An experimental study of mixed convective transport from a protruding heat source module mounted on a vertical surface in an externally induced flow has been carried out. This problem is of particular interest in the design of thermal systems, such as the cooling of electronic circuitry and positioning of a heating element in a furnace. The temperature and velocity distributions are measured. The dependence of the heat transfer rate and of the thermal field on the mixed convection parameter and on the thickness of the heat source module, particularly in the vicinity of the source, are investigated in detail. Experimental results indicate that the flowfield and the temperature distribution in the flow over the module are substantially affected by the module thickness and also by the mixed convection parameter due to the combined effects of the forced convection flow and of the buoyancy-driven flow arising from the heat input.

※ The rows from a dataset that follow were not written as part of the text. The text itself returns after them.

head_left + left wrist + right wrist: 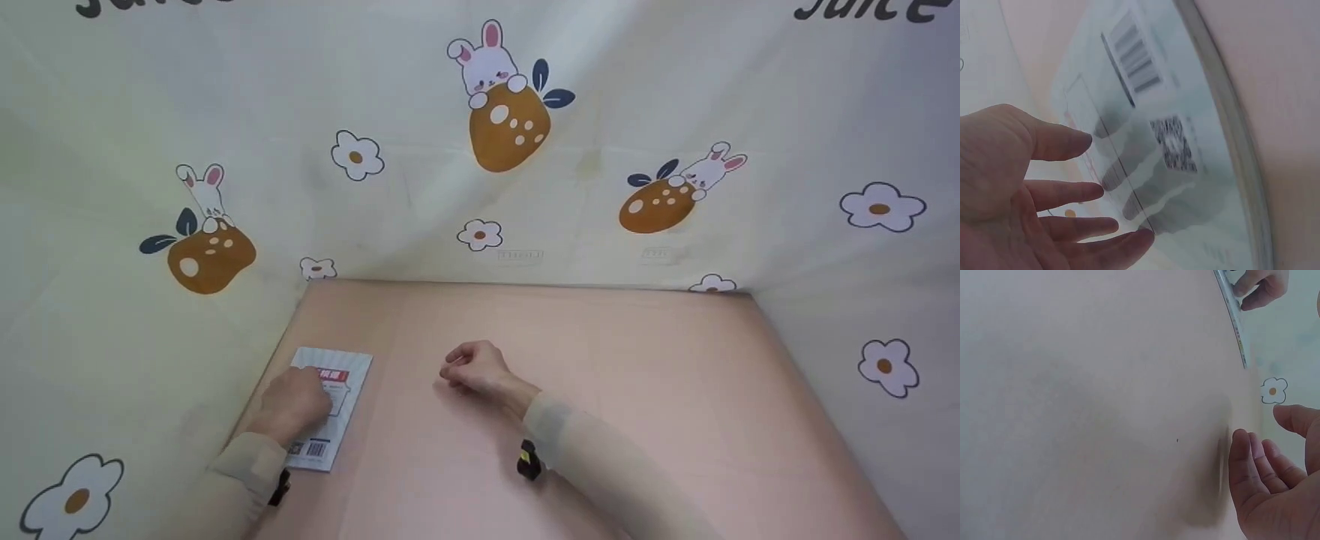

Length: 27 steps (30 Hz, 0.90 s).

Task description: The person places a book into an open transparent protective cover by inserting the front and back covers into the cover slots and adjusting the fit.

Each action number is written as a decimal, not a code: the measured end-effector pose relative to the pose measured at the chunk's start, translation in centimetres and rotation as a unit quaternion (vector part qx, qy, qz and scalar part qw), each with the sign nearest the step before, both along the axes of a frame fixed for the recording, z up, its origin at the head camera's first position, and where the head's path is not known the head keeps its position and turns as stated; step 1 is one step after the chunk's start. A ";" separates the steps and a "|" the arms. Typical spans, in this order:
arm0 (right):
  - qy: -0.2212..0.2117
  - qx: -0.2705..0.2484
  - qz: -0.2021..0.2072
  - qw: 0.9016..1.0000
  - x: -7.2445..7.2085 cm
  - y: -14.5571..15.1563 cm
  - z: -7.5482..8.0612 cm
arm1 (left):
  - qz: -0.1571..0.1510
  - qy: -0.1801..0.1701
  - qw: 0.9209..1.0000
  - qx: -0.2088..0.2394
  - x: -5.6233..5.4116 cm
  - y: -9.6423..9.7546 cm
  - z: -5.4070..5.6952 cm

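Observation:
A thin pale-blue book (351, 405) with a red label, a barcode and a QR code lies flat at the left of the table. My left hand (294, 401) is over its left part and hides some of the cover. In the left wrist view the fingers (1072, 228) are spread and loosely bent, their tips close over the cover (1196, 140), where their shadows fall. Right of the book, my right hand (480, 369) hovers low over the tabletop. Its fingers (1241, 467) are loosely bent with the thumb apart, and nothing shows between them.
A pinkish-beige tabletop (637, 390) stretches to the right of the book. Pale cloth (405, 90) printed with rabbits and flowers hangs behind the table and along both sides. Black wrist devices (529, 460) hang under both sleeves.

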State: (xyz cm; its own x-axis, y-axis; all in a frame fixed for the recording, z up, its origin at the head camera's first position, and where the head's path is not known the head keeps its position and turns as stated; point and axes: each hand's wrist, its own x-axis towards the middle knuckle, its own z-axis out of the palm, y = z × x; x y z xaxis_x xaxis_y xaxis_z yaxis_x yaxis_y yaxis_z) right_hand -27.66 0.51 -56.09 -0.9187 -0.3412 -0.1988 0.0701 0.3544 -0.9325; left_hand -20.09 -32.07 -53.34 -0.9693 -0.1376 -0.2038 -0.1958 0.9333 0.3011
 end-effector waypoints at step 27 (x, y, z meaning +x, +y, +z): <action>-0.042 -0.027 -0.011 0.999 0.7 -2.0 -0.4 | -0.023 -0.005 0.999 -0.047 -1.2 3.6 -0.6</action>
State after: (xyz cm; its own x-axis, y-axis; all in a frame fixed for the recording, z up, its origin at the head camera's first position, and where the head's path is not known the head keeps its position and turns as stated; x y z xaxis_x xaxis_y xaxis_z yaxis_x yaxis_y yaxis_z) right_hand -26.92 -1.46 -56.44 -0.9071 -0.3330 -0.2576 0.1565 0.3013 -0.9406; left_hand -21.30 -28.46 -53.94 -0.9732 -0.1117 -0.2012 -0.1543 0.9653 0.2105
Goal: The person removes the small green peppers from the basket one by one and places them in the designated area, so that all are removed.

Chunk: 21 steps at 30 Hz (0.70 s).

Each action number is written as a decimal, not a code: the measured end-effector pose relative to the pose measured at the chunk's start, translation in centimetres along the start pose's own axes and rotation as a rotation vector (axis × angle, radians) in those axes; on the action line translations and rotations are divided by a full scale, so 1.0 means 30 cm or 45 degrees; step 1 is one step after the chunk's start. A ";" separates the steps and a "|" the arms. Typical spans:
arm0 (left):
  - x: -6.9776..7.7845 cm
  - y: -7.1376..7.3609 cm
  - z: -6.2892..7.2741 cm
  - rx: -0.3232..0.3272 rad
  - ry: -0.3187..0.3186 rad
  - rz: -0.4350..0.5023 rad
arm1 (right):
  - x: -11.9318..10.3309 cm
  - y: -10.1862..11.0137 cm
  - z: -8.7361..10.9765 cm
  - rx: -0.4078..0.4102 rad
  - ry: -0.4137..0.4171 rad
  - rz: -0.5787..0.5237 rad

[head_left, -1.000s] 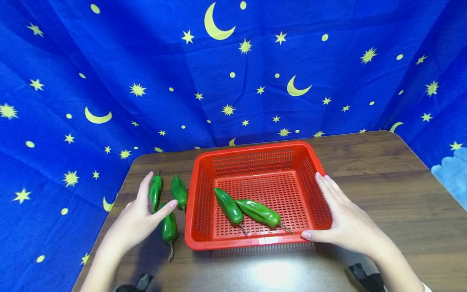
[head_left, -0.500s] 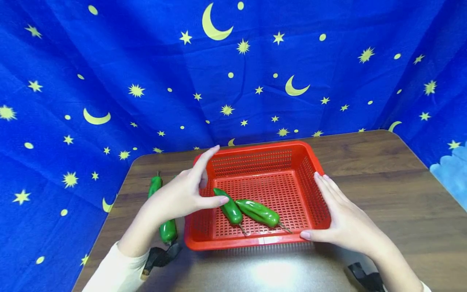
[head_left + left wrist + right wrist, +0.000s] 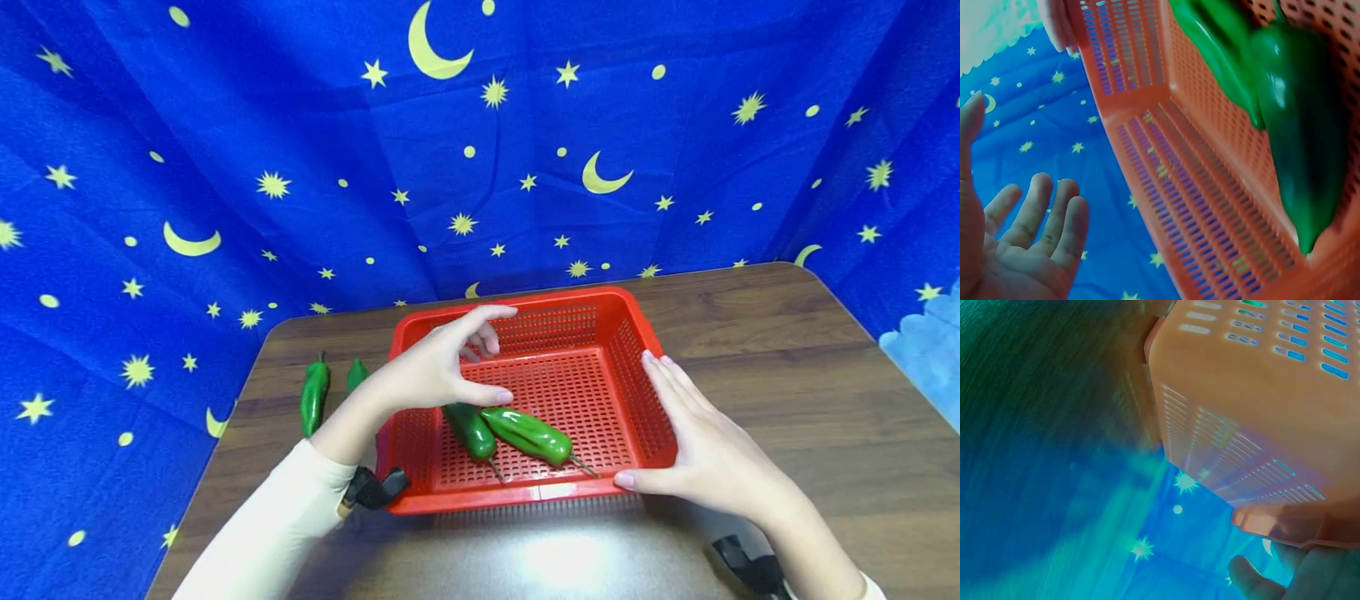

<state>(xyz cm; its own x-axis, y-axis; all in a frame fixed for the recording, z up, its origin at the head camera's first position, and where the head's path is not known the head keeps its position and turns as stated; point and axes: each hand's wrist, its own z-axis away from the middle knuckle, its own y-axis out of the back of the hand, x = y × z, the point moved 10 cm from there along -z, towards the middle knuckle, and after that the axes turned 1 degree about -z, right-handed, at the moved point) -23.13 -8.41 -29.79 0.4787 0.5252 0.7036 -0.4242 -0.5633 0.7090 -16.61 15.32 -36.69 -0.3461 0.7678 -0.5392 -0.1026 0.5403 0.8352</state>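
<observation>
My left hand [image 3: 450, 358] hovers over the left part of a red perforated plastic basket [image 3: 510, 496], fingers loosely bent, thumb extended, holding nothing. In the left wrist view its palm and spread fingers are bare. Two green peppers lie in the basket: a darker pepper [image 3: 470, 433], its tip hidden behind the left hand, and a brighter pepper [image 3: 528, 435] beside it. With straight fingers along the right rim and thumb on the front rim, my right hand [image 3: 701, 442] rests against the basket's front right corner.
Left of the basket, a green pepper [image 3: 315, 392] lies on the wooden table [image 3: 757, 333]. Another pepper [image 3: 357, 373] shows partly beyond the left forearm. A blue curtain [image 3: 315, 125] with yellow moons and stars hangs behind the table.
My left hand has moved right, from above the peppers on the table to over the basket, with nothing in it. The right hand and basket have stayed in place.
</observation>
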 end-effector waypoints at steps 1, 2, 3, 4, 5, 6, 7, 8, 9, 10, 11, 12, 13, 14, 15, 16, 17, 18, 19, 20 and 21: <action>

These, in turn, have a strong influence on the convective heat transfer from the heat source to the ambient. The thermal and viscous boundary layers as well as the variation of the surface temperature are determined and the results discussed in terms of underlying physical processes. The results obtained are also compared with those for an element of negligible thickness. Thus, the effect of a significant module thickness on the convective transport is determined.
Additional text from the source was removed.